大気汚染を発生させる業種(どの業種が何をどれくらい排出しているか)についての設問。

(12) 公害事件 1問

公害事件に関する設問(最近は少ない?)

年度ごとの出題分野まとめ

  1 2 3 4 5 6 7 8 9 10
H22 6 2 10 7 6 4 9 2 2 5
H23 1 1 1 10 3 4 8 2 5 5
H24 1 1 8 10 3 2 4 2 9 12
H25 1 8 7 7 2 4 2 9 5 5
H26 6 1 7 10 3 4 11 8 5 1
H27 6 1 8 7 3 3 2 2 2 5
H28 6 1 8 10 3 2 4 2 5 9
H29 1 7 6 10 3 6 4 4 9 5
H30 1 8 2 7 3 2 4 4 5 5
R1 6 1 1 7 3 3 3 4 11 2
R2 6 1 1 7 6 3 3 3 4 9
R3 6 1 1 7 3 2 4 4 11 5

さいごに

上記カテゴリーごとに対策を行い、どのような設問が出ているかを把握すれば、次に出そうな設問も見えてくると思います。

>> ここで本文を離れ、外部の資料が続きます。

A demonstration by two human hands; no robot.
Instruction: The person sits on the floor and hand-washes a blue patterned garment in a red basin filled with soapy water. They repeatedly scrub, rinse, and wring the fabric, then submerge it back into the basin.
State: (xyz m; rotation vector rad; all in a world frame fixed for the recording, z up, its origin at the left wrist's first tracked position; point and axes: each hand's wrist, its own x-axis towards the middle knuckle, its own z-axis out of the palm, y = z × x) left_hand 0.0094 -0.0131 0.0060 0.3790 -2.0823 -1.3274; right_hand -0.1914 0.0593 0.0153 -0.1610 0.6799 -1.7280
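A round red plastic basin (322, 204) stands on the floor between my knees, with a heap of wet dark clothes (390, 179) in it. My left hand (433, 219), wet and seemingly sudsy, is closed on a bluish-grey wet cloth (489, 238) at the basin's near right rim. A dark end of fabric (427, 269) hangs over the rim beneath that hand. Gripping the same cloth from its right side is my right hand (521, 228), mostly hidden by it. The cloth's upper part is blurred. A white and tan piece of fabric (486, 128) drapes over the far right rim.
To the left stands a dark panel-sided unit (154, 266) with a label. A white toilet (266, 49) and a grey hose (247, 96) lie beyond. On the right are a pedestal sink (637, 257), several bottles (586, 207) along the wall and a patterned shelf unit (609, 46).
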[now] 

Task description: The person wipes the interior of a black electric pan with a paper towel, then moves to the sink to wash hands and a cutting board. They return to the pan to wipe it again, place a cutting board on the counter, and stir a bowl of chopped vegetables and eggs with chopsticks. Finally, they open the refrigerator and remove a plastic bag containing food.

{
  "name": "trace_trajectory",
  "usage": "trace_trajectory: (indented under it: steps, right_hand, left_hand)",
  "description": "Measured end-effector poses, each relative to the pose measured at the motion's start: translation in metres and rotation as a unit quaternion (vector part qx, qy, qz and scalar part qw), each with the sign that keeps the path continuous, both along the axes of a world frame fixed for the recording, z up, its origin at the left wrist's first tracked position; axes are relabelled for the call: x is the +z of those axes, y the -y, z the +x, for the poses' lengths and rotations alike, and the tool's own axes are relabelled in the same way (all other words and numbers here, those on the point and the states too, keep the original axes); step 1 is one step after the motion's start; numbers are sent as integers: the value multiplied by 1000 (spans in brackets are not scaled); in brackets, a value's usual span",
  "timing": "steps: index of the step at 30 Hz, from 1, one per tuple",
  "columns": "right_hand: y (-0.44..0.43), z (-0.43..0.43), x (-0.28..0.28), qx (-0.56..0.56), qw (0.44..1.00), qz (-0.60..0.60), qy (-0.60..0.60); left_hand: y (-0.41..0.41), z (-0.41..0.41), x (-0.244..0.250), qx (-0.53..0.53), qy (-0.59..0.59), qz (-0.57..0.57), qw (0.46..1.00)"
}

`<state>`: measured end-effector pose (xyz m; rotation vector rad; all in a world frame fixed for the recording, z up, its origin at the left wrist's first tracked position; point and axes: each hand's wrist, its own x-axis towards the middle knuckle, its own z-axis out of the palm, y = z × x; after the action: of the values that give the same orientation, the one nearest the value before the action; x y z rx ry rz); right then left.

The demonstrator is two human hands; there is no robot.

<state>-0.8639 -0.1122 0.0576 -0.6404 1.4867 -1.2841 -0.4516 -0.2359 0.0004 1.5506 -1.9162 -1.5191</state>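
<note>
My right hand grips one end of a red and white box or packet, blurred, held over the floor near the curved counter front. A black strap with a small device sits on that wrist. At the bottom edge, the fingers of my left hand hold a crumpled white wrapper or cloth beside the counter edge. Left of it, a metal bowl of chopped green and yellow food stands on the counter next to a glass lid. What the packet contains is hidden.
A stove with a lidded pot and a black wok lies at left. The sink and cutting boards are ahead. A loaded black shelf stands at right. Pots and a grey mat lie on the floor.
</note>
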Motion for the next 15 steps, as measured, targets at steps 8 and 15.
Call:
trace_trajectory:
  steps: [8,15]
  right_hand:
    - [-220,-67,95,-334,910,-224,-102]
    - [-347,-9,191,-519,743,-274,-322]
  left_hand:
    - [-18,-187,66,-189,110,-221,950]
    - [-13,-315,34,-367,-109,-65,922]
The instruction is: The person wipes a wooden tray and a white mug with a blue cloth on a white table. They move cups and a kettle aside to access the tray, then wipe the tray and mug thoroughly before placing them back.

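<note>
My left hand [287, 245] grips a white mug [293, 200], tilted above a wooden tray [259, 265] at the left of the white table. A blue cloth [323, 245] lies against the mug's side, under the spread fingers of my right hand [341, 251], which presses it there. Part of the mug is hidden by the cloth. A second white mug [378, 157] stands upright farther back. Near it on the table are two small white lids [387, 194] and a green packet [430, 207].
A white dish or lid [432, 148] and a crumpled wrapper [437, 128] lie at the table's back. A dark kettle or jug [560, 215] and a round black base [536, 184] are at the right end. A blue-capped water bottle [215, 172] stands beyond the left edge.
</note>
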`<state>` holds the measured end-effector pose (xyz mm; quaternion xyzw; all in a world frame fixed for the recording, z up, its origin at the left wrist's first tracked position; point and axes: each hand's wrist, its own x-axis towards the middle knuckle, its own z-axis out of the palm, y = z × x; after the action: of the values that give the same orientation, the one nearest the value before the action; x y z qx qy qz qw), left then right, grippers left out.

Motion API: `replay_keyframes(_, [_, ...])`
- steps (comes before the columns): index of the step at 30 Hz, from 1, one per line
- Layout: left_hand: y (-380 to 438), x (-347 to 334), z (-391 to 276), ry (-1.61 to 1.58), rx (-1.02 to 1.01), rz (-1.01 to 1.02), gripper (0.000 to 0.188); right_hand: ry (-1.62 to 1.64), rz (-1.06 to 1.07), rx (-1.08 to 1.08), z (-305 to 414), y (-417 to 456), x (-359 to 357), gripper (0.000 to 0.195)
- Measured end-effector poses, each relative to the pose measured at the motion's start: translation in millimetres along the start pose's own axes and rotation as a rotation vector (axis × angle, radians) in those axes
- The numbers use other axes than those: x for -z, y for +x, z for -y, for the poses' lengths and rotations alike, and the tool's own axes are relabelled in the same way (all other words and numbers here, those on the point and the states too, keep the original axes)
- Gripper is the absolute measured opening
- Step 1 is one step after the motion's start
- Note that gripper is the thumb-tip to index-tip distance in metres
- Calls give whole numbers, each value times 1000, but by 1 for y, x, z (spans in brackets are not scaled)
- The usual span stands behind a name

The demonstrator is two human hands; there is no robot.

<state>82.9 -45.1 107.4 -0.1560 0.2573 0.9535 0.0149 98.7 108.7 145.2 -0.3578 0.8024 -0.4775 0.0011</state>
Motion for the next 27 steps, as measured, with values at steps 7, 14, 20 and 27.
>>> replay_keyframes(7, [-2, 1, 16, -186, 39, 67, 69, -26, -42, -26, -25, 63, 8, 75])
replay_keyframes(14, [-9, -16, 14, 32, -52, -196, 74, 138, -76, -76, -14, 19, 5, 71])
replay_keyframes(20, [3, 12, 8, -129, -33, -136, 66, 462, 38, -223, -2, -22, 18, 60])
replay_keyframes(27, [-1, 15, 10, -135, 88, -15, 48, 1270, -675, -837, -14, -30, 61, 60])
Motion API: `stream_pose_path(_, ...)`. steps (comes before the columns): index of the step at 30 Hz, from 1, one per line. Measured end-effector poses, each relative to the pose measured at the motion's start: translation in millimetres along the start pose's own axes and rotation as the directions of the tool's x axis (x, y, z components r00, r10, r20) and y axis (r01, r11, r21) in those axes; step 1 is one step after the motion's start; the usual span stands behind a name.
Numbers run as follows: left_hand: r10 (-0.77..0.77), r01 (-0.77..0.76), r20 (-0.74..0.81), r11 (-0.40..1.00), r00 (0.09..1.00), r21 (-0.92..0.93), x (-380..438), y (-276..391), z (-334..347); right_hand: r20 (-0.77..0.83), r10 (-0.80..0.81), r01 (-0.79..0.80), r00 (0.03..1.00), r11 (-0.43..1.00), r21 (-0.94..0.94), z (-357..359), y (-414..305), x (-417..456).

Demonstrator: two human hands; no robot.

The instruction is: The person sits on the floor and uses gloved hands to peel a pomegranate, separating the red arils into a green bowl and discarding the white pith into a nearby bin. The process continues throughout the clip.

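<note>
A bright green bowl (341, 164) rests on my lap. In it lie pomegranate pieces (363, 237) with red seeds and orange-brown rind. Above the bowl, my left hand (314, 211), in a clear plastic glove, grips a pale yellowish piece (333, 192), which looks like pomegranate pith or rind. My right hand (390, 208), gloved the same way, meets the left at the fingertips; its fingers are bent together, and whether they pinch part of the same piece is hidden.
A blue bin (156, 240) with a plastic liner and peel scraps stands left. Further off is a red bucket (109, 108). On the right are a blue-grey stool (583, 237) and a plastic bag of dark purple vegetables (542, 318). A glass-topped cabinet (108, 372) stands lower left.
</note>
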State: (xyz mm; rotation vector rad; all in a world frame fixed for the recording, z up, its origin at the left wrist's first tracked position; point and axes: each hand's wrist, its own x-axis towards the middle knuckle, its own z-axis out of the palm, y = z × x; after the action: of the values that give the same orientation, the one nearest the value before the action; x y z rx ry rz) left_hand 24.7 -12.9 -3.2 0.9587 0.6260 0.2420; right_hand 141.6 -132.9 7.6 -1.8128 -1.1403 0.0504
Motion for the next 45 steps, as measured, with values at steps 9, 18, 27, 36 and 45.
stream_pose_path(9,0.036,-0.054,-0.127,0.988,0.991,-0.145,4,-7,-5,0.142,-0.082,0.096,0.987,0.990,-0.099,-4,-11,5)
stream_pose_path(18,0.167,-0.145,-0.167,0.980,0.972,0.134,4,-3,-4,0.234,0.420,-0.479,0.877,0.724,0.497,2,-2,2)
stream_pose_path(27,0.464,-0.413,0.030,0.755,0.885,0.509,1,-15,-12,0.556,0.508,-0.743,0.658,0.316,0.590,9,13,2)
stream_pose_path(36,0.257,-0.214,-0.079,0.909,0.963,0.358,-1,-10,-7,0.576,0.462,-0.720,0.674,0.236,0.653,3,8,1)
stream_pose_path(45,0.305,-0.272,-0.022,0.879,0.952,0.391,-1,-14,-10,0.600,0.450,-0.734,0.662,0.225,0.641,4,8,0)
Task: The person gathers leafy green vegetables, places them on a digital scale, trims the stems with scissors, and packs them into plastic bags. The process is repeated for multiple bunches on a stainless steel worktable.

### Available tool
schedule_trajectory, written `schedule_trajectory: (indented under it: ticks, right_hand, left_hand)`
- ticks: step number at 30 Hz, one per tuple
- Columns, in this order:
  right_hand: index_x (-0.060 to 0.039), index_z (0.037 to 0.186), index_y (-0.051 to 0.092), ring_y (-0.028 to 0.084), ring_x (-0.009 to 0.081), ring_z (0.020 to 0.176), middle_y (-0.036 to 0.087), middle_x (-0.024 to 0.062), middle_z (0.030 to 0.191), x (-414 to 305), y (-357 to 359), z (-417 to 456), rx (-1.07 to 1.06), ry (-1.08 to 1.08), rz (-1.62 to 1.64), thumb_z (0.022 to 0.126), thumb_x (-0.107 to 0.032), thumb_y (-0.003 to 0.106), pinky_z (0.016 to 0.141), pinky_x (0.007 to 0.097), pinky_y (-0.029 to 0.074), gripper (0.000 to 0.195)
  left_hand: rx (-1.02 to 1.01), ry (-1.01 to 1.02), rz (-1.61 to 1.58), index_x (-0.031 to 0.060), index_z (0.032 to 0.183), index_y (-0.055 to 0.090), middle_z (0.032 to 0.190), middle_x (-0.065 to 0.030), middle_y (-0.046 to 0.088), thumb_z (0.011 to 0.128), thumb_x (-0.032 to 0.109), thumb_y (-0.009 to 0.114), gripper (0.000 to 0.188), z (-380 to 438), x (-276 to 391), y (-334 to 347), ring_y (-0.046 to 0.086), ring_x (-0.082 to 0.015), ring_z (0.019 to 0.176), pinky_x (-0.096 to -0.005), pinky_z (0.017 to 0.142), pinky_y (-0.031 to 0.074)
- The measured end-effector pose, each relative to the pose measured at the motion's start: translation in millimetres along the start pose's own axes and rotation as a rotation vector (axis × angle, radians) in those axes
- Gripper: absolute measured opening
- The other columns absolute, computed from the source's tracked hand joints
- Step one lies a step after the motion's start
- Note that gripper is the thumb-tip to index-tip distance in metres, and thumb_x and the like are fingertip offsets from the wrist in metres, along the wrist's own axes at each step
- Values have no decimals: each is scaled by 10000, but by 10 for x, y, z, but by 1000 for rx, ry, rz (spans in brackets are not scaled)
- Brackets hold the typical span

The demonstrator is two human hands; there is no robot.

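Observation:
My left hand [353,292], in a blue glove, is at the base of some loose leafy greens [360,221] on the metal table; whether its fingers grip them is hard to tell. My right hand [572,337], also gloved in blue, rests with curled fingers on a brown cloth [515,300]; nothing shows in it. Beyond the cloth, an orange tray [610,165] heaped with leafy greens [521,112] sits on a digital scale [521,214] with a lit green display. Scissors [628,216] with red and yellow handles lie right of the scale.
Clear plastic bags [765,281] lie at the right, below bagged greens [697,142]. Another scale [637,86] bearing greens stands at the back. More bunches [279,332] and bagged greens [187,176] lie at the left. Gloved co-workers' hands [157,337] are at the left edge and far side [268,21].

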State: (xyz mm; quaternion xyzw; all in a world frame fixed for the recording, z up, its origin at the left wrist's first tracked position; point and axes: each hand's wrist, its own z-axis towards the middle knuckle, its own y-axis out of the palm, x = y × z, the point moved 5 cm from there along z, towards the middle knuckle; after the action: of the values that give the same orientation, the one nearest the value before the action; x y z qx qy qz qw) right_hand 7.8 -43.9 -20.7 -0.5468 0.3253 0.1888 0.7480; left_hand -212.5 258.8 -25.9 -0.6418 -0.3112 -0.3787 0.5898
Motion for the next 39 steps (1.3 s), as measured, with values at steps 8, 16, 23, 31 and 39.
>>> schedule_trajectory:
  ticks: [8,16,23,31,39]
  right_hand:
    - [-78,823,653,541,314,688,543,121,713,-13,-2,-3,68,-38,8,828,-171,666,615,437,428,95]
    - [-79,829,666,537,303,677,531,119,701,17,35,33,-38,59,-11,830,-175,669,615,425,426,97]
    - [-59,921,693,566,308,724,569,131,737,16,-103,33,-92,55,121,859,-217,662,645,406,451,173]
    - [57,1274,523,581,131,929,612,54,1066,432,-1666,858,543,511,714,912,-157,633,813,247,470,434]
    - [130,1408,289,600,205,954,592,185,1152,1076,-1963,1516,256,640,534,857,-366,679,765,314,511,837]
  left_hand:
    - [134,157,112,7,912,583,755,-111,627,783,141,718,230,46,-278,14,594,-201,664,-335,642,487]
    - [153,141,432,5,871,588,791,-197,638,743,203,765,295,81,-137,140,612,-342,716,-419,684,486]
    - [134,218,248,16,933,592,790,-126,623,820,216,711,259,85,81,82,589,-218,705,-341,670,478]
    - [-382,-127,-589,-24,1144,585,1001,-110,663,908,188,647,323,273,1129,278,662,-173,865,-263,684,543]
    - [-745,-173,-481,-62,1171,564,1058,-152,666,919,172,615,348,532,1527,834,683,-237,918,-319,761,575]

公害防止管理者試験では、新・公害防止の技術と法規 大気編(通称電話帳)という元ネタがあり、最新年度の版を100%暗記できれば理論上満点が取れるようになっています…が、電話帳の名の通りとても分厚く、ここから出題を推測するのは容易ではありません(過去問が類題で構成されていることからして、そこまで求められているとは思えません)。少なくとも大気概論については、過去問とその周辺の対策をきちんと行い、その上でより深めたい場合に読む程度で良いのではないでしょうか。

あと1ヶ月ですが、一緒に頑張りましょう (2022/9/6)。